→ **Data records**
= = =
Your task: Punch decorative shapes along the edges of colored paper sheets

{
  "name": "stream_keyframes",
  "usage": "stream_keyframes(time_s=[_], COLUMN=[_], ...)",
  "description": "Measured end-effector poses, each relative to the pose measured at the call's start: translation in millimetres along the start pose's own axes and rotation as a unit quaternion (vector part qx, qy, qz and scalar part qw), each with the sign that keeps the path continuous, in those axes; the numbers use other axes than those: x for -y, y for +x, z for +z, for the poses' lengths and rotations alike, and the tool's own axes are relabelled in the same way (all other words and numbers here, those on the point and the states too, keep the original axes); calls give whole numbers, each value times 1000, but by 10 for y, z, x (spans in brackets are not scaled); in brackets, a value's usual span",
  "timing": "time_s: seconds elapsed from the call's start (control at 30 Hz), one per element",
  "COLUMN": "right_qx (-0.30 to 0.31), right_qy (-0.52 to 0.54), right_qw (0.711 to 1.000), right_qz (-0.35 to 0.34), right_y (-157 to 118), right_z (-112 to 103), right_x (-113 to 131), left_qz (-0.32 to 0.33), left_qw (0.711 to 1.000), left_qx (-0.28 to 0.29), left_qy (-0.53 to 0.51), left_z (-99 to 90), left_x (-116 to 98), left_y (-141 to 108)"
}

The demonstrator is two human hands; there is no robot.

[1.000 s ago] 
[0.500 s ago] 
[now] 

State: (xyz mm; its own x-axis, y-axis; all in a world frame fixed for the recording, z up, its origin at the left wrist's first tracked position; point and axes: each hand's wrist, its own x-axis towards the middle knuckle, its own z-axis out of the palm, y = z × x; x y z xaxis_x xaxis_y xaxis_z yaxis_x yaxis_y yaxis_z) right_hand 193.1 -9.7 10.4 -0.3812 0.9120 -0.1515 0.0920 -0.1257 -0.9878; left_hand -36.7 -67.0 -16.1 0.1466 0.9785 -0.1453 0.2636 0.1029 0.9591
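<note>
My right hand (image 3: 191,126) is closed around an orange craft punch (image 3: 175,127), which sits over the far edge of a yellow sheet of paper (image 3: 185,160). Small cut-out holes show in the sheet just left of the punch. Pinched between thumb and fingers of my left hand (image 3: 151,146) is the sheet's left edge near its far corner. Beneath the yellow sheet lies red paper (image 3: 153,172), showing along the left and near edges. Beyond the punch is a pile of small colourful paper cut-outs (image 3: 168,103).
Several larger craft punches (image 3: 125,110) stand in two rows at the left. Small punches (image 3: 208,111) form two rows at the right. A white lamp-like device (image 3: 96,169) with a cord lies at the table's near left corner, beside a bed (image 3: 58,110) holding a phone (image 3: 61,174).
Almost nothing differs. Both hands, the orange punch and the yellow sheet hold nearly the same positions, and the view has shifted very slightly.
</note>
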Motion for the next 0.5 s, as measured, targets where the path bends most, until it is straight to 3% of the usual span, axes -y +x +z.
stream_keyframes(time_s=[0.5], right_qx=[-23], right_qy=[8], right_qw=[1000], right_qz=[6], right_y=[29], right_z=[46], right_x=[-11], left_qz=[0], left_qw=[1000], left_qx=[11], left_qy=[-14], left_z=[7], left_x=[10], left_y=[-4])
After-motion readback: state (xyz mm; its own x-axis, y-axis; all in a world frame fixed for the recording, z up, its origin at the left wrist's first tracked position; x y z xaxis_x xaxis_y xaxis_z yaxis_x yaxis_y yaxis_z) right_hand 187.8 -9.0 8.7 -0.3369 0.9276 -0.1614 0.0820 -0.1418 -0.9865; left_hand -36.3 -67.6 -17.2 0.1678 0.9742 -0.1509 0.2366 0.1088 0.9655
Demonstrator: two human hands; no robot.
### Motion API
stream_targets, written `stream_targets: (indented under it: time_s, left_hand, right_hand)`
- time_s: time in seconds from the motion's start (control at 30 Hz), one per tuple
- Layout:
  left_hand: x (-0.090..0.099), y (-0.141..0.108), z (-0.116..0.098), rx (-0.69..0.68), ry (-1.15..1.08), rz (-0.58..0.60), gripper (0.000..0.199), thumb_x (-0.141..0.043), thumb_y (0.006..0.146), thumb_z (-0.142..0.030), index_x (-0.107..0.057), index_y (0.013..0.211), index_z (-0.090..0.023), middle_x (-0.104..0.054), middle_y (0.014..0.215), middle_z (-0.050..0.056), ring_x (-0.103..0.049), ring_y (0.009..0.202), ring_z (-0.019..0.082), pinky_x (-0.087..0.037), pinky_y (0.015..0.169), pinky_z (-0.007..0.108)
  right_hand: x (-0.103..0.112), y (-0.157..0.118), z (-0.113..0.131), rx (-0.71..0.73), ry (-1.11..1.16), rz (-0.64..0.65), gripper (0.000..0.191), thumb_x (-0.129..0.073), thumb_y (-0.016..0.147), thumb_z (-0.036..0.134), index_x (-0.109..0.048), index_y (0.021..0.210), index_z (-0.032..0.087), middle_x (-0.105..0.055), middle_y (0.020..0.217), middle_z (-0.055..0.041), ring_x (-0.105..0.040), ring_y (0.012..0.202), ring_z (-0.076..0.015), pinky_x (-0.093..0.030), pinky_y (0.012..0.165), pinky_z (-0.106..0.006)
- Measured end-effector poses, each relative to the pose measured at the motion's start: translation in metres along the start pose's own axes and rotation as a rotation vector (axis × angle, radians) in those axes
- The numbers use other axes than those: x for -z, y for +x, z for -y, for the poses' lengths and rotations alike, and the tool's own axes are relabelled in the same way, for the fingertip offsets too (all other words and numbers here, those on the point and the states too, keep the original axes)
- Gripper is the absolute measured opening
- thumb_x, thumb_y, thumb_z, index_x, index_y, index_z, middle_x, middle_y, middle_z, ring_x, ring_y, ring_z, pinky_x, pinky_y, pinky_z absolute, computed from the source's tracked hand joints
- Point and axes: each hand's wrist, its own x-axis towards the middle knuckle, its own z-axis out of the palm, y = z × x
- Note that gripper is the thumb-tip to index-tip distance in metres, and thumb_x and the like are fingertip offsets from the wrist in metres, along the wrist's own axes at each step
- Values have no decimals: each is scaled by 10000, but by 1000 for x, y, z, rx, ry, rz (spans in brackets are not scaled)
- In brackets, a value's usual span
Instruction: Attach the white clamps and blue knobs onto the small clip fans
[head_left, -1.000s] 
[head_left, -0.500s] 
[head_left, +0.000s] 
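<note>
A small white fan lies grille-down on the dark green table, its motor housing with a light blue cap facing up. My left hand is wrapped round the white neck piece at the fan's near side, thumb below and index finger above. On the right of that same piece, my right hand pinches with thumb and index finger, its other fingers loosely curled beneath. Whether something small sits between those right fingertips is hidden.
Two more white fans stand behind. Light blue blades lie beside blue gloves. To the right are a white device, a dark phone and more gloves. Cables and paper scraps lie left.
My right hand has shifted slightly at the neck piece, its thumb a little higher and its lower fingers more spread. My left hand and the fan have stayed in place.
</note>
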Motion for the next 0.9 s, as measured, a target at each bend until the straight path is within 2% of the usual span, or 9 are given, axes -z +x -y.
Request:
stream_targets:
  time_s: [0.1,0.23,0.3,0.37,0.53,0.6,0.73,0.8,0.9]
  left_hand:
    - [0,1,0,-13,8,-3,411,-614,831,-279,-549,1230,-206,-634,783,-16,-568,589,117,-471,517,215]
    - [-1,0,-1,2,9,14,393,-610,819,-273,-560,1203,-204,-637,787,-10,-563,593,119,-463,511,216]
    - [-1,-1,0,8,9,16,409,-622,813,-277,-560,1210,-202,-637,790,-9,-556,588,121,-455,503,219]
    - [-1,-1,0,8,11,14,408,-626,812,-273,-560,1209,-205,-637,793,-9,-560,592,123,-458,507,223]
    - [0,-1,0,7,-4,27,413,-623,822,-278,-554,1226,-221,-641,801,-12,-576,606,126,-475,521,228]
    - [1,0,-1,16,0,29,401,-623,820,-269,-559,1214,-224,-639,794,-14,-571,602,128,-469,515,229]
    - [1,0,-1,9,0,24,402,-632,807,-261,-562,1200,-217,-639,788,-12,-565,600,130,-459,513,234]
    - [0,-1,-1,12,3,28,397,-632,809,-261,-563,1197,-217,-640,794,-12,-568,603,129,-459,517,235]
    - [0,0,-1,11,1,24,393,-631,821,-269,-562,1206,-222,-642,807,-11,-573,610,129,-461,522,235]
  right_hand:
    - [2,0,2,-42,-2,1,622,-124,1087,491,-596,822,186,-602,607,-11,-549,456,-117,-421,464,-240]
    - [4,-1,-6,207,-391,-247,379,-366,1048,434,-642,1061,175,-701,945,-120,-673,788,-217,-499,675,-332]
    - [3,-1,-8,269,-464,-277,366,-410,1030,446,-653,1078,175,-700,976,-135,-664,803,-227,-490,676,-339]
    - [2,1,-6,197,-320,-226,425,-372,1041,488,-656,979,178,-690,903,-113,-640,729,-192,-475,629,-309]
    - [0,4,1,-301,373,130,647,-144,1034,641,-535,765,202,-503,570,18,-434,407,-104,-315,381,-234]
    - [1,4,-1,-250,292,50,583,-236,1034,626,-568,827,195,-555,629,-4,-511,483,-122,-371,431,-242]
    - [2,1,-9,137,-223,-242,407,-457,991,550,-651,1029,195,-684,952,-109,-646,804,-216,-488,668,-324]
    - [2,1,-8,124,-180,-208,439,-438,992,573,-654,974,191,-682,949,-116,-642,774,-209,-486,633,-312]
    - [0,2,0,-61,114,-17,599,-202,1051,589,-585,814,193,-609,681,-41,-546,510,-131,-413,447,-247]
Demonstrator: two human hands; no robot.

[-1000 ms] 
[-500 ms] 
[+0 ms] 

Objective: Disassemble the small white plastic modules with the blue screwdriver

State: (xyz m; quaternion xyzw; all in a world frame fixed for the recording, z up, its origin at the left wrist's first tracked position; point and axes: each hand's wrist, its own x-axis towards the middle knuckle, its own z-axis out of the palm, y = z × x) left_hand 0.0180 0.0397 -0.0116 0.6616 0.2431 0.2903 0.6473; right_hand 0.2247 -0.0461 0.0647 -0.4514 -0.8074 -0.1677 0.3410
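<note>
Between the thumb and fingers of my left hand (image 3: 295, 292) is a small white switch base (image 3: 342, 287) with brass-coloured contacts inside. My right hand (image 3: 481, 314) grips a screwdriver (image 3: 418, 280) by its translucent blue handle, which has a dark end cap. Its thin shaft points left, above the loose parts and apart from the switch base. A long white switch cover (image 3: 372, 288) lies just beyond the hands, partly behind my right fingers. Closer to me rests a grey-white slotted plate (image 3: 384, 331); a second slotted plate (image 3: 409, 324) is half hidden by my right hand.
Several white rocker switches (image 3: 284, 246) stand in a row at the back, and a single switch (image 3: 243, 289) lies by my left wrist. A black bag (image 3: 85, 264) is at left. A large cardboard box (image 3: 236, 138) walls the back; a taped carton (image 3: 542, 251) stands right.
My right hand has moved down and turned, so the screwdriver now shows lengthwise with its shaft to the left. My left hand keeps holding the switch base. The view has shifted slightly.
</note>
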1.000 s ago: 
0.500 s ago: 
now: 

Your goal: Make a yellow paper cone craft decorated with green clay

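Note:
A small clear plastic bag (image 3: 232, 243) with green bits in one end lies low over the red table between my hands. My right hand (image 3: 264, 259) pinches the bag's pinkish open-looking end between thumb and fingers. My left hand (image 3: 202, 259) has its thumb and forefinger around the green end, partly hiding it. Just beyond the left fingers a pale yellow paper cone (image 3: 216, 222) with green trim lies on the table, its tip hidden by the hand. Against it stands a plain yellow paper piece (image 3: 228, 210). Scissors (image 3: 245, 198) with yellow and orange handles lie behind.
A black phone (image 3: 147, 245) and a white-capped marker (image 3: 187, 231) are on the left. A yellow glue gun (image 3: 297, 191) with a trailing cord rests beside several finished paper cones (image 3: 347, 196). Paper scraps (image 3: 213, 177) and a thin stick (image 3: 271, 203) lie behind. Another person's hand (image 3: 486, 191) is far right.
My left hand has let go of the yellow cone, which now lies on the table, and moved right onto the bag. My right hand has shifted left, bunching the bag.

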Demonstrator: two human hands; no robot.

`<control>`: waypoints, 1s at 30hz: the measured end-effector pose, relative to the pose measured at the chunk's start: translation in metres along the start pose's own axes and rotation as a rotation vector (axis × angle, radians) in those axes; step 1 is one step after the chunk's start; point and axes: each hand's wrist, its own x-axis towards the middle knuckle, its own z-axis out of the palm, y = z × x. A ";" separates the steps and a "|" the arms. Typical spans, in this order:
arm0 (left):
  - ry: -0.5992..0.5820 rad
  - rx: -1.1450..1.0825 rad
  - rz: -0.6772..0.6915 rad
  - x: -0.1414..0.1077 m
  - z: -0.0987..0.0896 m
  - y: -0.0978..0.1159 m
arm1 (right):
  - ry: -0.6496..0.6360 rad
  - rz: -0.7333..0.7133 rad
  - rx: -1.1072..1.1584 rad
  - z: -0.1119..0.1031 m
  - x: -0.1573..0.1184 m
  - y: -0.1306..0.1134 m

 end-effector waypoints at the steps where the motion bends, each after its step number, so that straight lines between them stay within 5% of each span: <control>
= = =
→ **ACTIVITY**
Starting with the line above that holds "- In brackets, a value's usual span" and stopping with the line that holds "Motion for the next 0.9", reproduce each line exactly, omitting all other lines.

→ **EXERCISE OUTPUT**
- In brackets, a value's usual span
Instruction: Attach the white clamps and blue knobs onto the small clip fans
[head_left, -1.000s] 
[head_left, -0.500s] 
[head_left, +0.000s] 
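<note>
A small white fan lies grille-down on the dark green table, its motor housing with a light blue cap facing up. My left hand is wrapped round the white neck piece at the fan's near side, thumb below and index finger above. On the right of that same piece, my right hand pinches with thumb and index finger, its other fingers loosely curled beneath. Whether something small sits between those right fingertips is hidden.
Two more white fans stand behind. Light blue blades lie beside blue gloves. To the right are a white device, a dark phone and more gloves. Cables and paper scraps lie left.
My right hand has shifted slightly at the neck piece, its thumb a little higher and its lower fingers more spread. My left hand and the fan have stayed in place.
</note>
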Motion for the next 0.9 s, as measured, a target at each bend until the straight path is within 2% of the usual span, or 9 are given, axes -z +x -y.

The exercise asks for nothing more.